- **Directions for this task**
Throughout the records below, find the lines with the string "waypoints" and give how many there are, nothing else.

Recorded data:
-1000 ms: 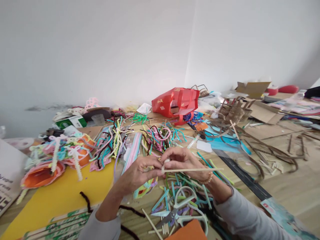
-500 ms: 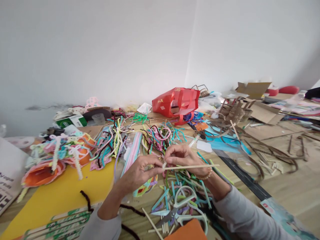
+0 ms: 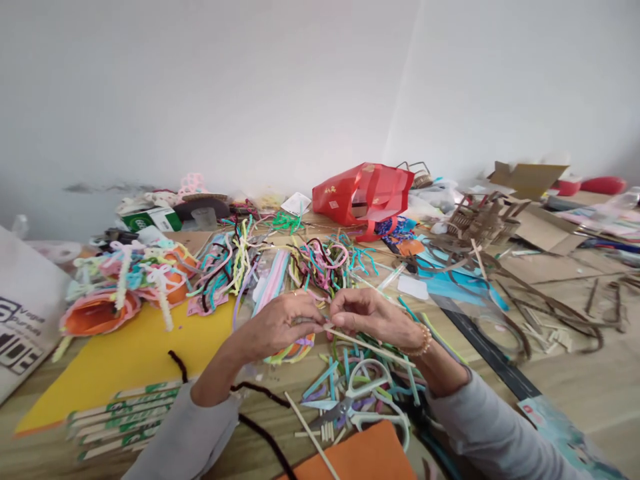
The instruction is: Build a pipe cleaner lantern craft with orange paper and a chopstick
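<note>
In front of me, my left hand [image 3: 287, 320] is closed in a pinch at one end of a thin pale wooden stick [image 3: 375, 347]. The stick slants down to the right, passing below my right hand [image 3: 375, 317]. Thumb and finger of that hand are pinched together beside the same end, and their tips hide what is between them. Beneath the hands lie white-handled scissors [image 3: 370, 380] among cut pieces of coloured pipe cleaner [image 3: 320, 387]. An orange sheet [image 3: 365, 457] and another pale stick [image 3: 310, 433] are nearest to me.
Bundles of pipe cleaners [image 3: 227, 267] fill the middle back. To the left are a yellow sheet [image 3: 200, 333], paper-wrapped sticks [image 3: 120, 420] and fuzzy orange-lined crafts [image 3: 100, 313]. A red bag [image 3: 340, 193] stands near the wall; brown woven pieces [image 3: 485, 217] lie right.
The stick's free end has swung down on the right, from nearly level to slanting. My hands have drawn slightly closer, and the view has shifted a little.
</note>
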A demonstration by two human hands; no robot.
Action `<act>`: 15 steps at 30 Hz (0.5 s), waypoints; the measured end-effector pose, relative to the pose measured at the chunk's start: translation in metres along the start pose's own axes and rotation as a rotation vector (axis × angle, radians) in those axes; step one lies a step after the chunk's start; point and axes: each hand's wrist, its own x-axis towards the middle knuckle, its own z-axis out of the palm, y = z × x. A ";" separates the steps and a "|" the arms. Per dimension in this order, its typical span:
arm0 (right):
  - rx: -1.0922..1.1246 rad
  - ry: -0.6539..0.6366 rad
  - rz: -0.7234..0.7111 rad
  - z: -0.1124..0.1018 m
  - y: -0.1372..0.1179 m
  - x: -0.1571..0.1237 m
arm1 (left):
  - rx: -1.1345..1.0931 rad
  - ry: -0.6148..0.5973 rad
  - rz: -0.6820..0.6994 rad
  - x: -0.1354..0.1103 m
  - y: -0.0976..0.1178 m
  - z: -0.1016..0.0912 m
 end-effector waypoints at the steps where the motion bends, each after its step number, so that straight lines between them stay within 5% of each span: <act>1: -0.055 -0.007 0.009 0.001 -0.001 0.000 | 0.040 -0.004 -0.003 -0.001 0.001 -0.001; 9: -0.477 0.048 0.051 0.012 -0.001 -0.002 | 0.169 0.097 0.006 0.001 0.005 0.006; 15: -0.419 0.052 0.084 0.008 0.008 0.001 | 0.067 0.275 -0.035 0.001 0.002 0.004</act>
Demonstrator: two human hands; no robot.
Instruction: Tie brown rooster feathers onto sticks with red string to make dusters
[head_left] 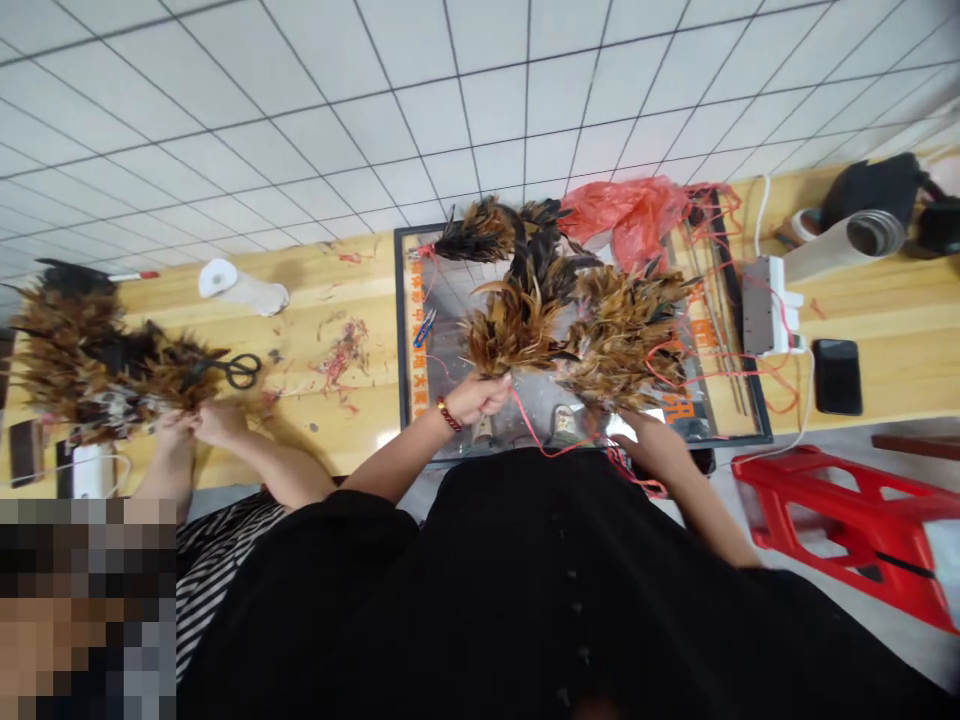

- **Your solution**
2